The writer is an FT contributing editor
In October of 2020, the Kansas banking commission closed down a state bank in Almena, a railroad town just below the border with Nebraska. The Federal Deposit Insurance Corporation, which guarantees consumer deposits at American banks, paid $18mn to make every depositor whole. It was an unremarkable intervention. The banking commission stepped in on a Friday, with no interruption in deposits over the weekend. This was the last time a bank failed in America.
The collapse of the Almena State Bank, and the rescue of its depositors, went unmentioned this week when Nellie Liang, the US Treasury’s under secretary for domestic finance, testified in Congress. Her appearance followed a Treasury report in November on stablecoins, digital assets pegged to a sovereign currency. If you hold a dollar stablecoin — Tether, or the USD Coin, or the Binance USD — you are holding something that’s supposed to be exactly as valuable as a dollar bill.
The Treasury believes that stablecoins could make transferring dollars from one place to another cheaper and more efficient, a development desperately needed and long overdue in America.
But the Treasury also recommended that stablecoins be issued only by insured depository institutions — consumer banks, just like the one in Almena. That is a more contentious proposal, and it is also a question for the very near future. Since January of 2020, the total supply of dollar stablecoins has grown from $6bn to $174bn. For a sense of scale, last quarter, one of the biggest US consumer banks Wells Fargo reported $864bn in consumer deposits. Stablecoin supply is now at almost exactly one-fifth of that — brand-new, liquid financial liabilities that didn’t exist two years ago.
Republicans on the committee argued that forcing stablecoins into FDIC-insured banks would discourage innovation. But the problem with innovation is that the one form of it financiers most ardently desire is actually just the oldest trick in finance: borrow short-term liabilities, then balance them against long-term assets that are either crummy or do not exist.
Take the Almena State Bank. In 2014, according to a report from FDIC’s inspector general, the bank began an aggressive strategy of taking on government-backed small-business and agricultural loans. The bank decided to sell off the guaranteed portions of the loans, then keep the rest of the risk on the bank’s books.
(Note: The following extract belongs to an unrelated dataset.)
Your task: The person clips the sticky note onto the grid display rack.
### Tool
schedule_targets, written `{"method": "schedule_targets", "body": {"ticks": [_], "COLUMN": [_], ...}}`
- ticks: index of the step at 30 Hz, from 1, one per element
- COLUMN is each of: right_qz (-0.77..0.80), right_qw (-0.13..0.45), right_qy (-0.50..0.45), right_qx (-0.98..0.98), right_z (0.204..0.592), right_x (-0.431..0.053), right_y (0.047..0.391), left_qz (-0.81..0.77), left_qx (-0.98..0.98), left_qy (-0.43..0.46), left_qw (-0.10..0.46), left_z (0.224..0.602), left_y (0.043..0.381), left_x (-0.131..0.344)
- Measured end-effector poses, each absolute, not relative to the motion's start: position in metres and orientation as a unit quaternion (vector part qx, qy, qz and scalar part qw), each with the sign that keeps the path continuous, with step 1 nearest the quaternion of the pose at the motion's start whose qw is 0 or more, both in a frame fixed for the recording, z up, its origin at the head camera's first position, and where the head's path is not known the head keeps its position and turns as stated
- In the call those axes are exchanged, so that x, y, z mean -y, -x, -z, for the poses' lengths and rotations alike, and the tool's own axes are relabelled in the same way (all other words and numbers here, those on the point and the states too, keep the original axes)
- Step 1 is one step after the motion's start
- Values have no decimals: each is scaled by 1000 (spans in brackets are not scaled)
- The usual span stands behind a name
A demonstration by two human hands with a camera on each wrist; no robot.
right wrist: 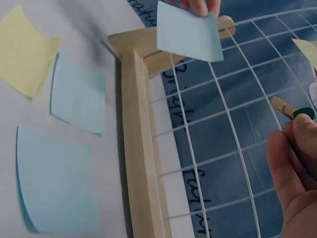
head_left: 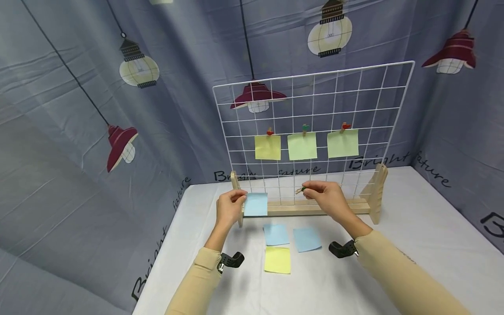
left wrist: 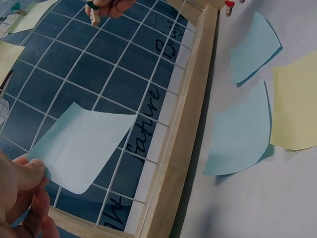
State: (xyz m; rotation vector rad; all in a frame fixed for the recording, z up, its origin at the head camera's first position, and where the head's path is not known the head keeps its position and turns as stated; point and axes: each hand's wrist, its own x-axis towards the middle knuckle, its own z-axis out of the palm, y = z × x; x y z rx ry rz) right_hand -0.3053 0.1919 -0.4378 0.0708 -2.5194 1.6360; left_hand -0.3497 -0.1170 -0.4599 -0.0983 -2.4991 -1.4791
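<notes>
done: 3 notes (head_left: 302, 147) pegged to grid (head_left: 292, 117) | left hand (head_left: 229, 207): fingers clamped on blue note (head_left: 256, 204), grid's near left, unpegged | right hand (head_left: 327, 197): fingers pinching peg (head_left: 299, 190) | not hung: blue pair (head_left: 276, 235), yellow note (head_left: 277, 260), near table (head_left: 315, 280)

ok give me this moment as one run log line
left hand: pinches blue note | right hand: pinches green-trimmed clothespin | wire grid: three clipped notes | table: other blue notes, yellow note
</notes>
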Motion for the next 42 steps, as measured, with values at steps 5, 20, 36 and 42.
{"method": "schedule_targets", "body": {"ticks": [5,20,36,42], "right_qz": [-555,-546,-509,-488], "right_qw": [64,88,147,177], "right_qy": [-8,-9,-5,-12], "right_qx": [829,833,848,854], "right_z": [432,414,411,411], "right_x": [-171,-114,-78,-75], "right_y": [314,334,356,362], "left_qz": [511,520,521,523], "left_qx": [849,841,838,836], "left_qy": [33,17,18,12], "left_qw": [131,146,159,164], "left_z": [456,452,448,447], "left_y": [355,373,379,381], "left_x": [120,113,107,106]}}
Making a lot of loans quickly is a great way to create non-performing loans, something the Kansas examiners told the Almena State Bank, repeatedly. That’s not innovation. That’s just holding crummy assets.
A stablecoin provider is a bank. It’s not like a bank; it’s a bank. When you buy a stablecoin, you are offering the provider a dollar loan, just like when you deposit a dollar in a bank. And, just like the bank does, the stablecoin provider has to hold enough performing assets to redeem that dollar loan for an actual US dollar on demand. Stablecoins, just like bank deposits, are “runnable” — if people get worried about the quality of a coin provider’s assets, they will take all their dollars back, quickly, all at the same time.
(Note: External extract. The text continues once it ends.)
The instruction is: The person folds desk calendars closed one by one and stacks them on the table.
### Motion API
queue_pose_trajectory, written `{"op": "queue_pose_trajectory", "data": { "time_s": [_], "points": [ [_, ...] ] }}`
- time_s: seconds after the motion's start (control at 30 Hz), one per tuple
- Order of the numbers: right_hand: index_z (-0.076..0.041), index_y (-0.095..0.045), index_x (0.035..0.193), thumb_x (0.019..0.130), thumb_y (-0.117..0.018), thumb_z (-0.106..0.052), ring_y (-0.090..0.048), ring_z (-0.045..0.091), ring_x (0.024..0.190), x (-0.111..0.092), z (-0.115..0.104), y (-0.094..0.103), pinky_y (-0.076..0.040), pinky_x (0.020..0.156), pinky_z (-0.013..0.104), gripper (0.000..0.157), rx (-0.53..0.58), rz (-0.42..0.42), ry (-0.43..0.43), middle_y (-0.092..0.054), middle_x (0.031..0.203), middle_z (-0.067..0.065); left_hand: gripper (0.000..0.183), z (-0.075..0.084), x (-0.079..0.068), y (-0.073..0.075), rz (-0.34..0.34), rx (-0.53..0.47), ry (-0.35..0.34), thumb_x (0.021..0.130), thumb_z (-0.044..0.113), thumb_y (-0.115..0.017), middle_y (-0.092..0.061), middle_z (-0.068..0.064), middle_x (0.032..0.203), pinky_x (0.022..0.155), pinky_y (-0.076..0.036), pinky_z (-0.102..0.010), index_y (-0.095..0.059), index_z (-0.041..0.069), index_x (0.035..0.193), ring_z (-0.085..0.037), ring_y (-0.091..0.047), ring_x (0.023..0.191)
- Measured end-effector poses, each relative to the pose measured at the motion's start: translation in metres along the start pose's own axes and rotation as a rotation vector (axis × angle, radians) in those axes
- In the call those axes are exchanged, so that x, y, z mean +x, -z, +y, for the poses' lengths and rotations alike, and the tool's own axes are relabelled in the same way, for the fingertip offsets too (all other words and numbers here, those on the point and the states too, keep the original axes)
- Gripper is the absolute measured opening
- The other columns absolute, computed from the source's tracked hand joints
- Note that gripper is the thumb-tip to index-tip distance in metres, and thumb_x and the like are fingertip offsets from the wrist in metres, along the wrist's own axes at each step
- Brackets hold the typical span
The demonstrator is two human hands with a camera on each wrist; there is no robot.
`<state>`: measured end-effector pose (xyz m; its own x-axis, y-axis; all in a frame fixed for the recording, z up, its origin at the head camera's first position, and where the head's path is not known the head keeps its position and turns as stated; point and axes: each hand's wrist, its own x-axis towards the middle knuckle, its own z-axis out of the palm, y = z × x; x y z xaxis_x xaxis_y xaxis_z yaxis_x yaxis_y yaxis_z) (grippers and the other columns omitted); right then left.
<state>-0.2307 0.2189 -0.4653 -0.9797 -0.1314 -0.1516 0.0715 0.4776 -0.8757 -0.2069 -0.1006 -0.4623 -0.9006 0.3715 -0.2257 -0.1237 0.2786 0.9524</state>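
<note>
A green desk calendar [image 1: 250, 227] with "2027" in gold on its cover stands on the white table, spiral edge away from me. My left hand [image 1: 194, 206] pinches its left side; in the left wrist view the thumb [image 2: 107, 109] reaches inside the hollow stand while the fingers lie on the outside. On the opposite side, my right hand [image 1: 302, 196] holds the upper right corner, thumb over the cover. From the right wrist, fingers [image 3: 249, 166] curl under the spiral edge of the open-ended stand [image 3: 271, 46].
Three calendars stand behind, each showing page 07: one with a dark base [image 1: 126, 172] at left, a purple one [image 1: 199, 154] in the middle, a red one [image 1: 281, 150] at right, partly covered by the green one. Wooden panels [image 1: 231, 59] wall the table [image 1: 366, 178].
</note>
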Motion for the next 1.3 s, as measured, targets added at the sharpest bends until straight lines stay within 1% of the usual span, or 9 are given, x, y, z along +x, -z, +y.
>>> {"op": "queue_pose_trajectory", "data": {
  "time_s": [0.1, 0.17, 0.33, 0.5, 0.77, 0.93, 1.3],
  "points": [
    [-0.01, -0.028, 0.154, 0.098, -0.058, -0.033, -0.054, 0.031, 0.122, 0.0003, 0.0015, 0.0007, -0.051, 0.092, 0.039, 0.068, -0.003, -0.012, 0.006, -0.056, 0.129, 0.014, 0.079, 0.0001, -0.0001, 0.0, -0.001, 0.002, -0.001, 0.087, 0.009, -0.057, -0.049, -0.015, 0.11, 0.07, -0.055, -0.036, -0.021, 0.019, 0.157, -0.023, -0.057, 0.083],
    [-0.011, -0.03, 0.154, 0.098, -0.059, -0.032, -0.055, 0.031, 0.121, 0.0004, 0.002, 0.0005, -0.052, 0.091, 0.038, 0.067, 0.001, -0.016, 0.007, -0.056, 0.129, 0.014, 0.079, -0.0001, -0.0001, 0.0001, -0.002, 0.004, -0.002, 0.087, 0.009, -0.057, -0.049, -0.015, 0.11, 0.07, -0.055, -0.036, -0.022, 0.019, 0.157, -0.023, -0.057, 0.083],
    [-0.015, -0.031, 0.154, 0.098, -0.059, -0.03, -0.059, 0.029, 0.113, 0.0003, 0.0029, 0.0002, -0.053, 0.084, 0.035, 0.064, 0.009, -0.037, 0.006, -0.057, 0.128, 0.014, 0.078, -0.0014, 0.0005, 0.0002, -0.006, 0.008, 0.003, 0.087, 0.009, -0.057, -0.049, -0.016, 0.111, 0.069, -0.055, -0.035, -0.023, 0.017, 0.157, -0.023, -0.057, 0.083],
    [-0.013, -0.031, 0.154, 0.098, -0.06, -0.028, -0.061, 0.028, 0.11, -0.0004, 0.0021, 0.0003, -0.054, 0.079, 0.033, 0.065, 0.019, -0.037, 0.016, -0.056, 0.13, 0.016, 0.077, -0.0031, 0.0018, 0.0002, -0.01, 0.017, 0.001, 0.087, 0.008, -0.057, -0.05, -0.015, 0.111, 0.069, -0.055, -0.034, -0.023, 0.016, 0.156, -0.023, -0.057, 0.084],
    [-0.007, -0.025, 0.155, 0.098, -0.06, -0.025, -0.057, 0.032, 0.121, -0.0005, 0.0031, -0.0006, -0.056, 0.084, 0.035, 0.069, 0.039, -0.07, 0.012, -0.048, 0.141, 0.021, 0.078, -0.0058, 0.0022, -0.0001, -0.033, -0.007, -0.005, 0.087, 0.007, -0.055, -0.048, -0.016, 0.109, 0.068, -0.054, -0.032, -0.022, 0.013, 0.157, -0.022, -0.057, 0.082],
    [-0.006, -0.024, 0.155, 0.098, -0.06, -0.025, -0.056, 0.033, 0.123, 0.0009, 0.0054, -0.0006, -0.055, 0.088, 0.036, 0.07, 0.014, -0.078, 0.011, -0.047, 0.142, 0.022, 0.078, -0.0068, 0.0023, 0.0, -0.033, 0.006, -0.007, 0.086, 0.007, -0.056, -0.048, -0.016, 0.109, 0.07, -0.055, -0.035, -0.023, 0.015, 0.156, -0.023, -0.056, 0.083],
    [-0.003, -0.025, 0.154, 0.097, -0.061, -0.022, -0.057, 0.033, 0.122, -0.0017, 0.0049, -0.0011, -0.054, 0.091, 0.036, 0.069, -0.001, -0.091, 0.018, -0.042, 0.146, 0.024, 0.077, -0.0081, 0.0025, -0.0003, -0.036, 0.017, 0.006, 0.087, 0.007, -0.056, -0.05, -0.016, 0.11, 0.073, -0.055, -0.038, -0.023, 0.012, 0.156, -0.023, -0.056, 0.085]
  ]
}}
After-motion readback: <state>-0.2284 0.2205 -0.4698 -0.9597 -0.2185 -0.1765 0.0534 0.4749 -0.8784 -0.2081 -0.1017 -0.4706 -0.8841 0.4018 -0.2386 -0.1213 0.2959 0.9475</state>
Morgan Ricks, a professor at the Vanderbilt Law School and a former Treasury official, calls this the “money problem” — if you create a financial liability that’s liquid like money, then it’s inherently runnable. If you want to create money, you can choose not to call yourself a bank, but you will still have the money problem. So there’s nothing inherently dodgy about stablecoins. But there is something inherently dodgy about banking, which is why countries build elaborate regulatory regimes to protect deposits.
You can read every regulation as the history of a disaster. In the roaring 1920s in America, several hundred banks failed every year. Consumers had to think carefully about where they deposited their money, because if they made the wrong choice, their deposits would disappear. In 1933, at the peak of the early-Depression banking crisis, 4,000 banks failed. In 1935 the US Congress created the FDIC to protect deposits.
You can say that people are adults and should do their research before buying a dollar stablecoin, but that’s not how financial crises work out in real life. When a lot of people watch what they thought had been money simply disappear, there is unrest. And so countries have learned how to regulate consumer banks aggressively, and plan for when they fail anyway. There are a lot of problems in American finance, but consumer deposits aren’t one of them.
The Treasury Department has proposed to treat stablecoin providers like deposit banks because they are deposit banks, and America has already worked out a system to keep deposits safe. The regulatory goal for stablecoins should be the same as for banks like the Almena State Bank in Kansas: to keep them from failing, and if they must fail, to make sure they fail quietly.